The Technicolor Transgressions of the Blue Rose (2003)
The Insignificant butterflies (2006)
The Technicolor Transgressions of the Blue Rose
Haunted, strung out and paranoid, John the Junkie keeps telling himself that the land of Oz wasn't meant to be like this, but then he did always see the world a little differently with that weird colour-blind thing he's got. "Have you ever seen the Sun when it's blue?"
John just wants to go back home. Ever since arriving in Australia, he's been nothing but a thief. The voices in his head will tell you, "He's scum, he's nothing!" but John's been off the needle for days. He's trying to give up the drugs. He's trying to turn over a new leaf, but behind every leaf, there's a thorn waiting to cut your good intentions to shreds. So now there's just one more piggy bank to crack and if it works out, Junkie John's going home.
Written In 2003 at the age of twenty, The Blue Rose is a story penned by Lieb after learning that he would require urgent surgery for a brain tumour. Having always sensed that he would die before his twenties just like his brother, Lieb felt that his time had long expired, and with less than two months before surgery, the writing began and the story was completed within hours of going under the knife.
Bleach
Work hard. Get good grades. Get a good job. Earn lots of money, and basically waste your life away on a fool's dream.

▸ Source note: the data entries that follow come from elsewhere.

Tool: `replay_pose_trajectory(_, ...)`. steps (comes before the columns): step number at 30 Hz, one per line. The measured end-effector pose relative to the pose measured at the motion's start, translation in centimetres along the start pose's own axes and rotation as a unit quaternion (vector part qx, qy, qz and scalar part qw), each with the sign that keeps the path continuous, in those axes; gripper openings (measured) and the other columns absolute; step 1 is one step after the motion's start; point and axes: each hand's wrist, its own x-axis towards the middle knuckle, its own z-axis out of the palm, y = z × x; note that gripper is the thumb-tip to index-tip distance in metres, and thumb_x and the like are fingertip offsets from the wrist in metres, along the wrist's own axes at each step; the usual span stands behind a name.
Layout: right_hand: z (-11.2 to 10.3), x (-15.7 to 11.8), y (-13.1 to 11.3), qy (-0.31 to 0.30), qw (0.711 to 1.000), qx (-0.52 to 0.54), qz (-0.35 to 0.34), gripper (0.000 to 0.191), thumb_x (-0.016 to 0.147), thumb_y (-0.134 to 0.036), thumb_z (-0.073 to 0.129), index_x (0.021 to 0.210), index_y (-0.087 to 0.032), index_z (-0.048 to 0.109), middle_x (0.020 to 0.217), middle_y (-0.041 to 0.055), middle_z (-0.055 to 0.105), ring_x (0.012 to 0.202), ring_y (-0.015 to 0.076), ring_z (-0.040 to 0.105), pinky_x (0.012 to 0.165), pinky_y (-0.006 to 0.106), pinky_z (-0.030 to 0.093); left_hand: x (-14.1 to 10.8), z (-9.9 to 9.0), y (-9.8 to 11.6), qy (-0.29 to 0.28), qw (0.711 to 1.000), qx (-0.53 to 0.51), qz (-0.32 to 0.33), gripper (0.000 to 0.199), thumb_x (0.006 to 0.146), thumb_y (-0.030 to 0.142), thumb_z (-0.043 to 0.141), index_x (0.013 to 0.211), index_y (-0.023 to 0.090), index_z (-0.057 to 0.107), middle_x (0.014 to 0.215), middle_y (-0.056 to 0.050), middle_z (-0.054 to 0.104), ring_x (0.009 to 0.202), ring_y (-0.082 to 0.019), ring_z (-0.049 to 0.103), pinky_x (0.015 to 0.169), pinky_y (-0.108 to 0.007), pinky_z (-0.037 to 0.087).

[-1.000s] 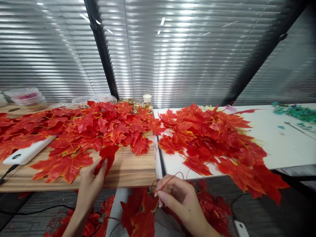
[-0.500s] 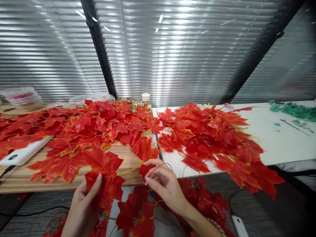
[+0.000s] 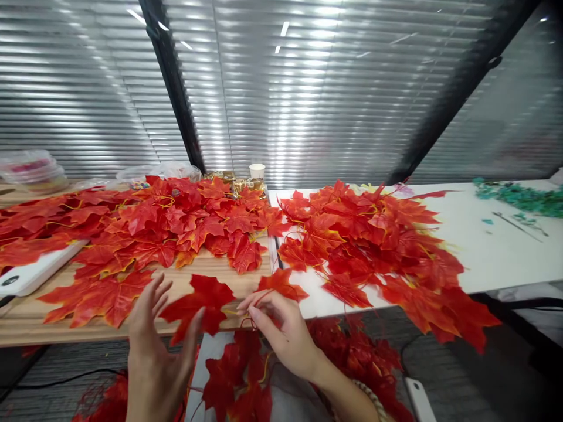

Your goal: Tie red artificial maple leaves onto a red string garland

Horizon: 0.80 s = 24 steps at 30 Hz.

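My left hand (image 3: pixel 160 346) is open at the table's front edge, thumb and fingers spread around a red artificial maple leaf (image 3: pixel 204 305). Whether the thumb touches that leaf I cannot tell. Its yellow stem runs right to my right hand (image 3: pixel 281 328), whose thumb and fingertips pinch the stem end together with a thin dark red string. Another red leaf (image 3: pixel 284 286) shows just behind the right knuckles. More strung leaves (image 3: pixel 240 375) hang below my hands over the lap.
Heaps of red leaves cover the wooden table (image 3: pixel 211 266) and the white table (image 3: pixel 505 252). A white power bank (image 3: pixel 39 272) lies left, with a cable. Behind stand a paper cup (image 3: pixel 257 170), gold packets (image 3: pixel 248 187) and plastic tubs (image 3: pixel 33 172). Green foliage (image 3: pixel 523 196) lies far right, near tweezers (image 3: pixel 516 225).
My left hand has let go of the leaf and spread its fingers. The leaf has turned and sits closer to my right hand, which has moved slightly left and down with the stem.
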Motion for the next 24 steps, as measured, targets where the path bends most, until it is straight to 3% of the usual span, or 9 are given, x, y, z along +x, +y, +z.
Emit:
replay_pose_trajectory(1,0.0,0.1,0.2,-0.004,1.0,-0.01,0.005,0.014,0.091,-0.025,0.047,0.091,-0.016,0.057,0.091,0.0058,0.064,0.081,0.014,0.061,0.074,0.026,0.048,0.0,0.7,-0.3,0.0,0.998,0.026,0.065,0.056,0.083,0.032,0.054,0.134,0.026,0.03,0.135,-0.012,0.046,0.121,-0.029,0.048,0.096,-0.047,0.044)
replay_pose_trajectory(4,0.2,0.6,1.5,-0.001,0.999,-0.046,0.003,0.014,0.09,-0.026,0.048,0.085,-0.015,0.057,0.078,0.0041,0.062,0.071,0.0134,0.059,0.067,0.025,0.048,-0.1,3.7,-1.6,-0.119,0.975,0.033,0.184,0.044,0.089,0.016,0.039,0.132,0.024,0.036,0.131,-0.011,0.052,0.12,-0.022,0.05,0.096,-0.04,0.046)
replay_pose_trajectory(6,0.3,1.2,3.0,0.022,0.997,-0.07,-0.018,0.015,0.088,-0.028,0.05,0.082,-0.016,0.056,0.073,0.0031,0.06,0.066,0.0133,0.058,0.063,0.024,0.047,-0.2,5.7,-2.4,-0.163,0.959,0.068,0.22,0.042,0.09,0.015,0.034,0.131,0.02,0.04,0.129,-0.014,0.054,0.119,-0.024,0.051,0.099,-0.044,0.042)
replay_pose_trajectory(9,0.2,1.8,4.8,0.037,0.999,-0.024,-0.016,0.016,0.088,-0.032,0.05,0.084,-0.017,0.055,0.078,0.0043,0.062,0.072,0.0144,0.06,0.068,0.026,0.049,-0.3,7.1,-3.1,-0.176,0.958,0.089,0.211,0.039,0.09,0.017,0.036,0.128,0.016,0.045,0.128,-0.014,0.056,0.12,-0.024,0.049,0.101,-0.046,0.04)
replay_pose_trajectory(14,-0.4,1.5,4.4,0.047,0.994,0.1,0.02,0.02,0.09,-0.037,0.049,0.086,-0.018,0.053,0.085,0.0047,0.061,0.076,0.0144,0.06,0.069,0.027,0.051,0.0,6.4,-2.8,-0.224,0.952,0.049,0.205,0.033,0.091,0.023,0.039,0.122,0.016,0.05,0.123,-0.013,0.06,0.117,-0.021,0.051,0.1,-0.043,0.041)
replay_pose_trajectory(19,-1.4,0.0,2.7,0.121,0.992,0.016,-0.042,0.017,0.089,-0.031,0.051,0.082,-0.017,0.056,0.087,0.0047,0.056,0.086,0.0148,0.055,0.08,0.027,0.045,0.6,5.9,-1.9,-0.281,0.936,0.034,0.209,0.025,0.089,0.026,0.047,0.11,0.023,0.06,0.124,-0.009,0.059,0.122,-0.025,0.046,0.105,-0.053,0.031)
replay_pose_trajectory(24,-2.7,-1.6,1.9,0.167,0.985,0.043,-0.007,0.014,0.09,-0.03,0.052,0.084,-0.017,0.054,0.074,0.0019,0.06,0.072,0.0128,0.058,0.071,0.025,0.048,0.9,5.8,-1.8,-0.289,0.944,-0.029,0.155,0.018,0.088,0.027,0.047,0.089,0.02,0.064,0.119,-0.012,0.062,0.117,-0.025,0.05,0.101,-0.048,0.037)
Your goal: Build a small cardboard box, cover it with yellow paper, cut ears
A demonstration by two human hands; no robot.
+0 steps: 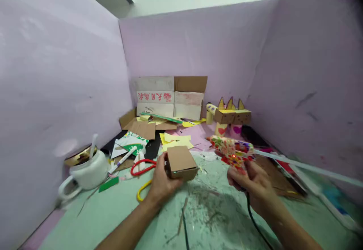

It seems like everywhere Jax Dean looks, people are choking on the American Dream. But this isn't America and Jax hasn't slept for days. Antisocial, alienated and paranoid, Jax is looking for some kind of escape from the despair and emptiness of high-school, or maybe just a little bit of anarchy to make it through the days. That is, until a chance meeting with a beautiful girl sets Jax Dean’s life on a collision course with a fate even his darkest thoughts never imagined. And so, for a guy that only wants to vanish from the world, Jax Dean needs to find out if it’s really better to burn out than to fade away.
The Secret Well
At eleven years old, Sara doesn’t believe in silly magic anymore. Barely weeks after the mysterious discovery of the body of her childhood friend, a new family move into her friend's old home with an ever so strange little boy. Sara soon invites the quiet boy to the old secret well, beyond the caution signs and the dark woodlands where a flourishing secret garden grows in the clearing with a menagerie of wondrous trees. As their friendship grows, Sara soon comes to question her dreams, the terrifying secrets around her and her very belief in magic.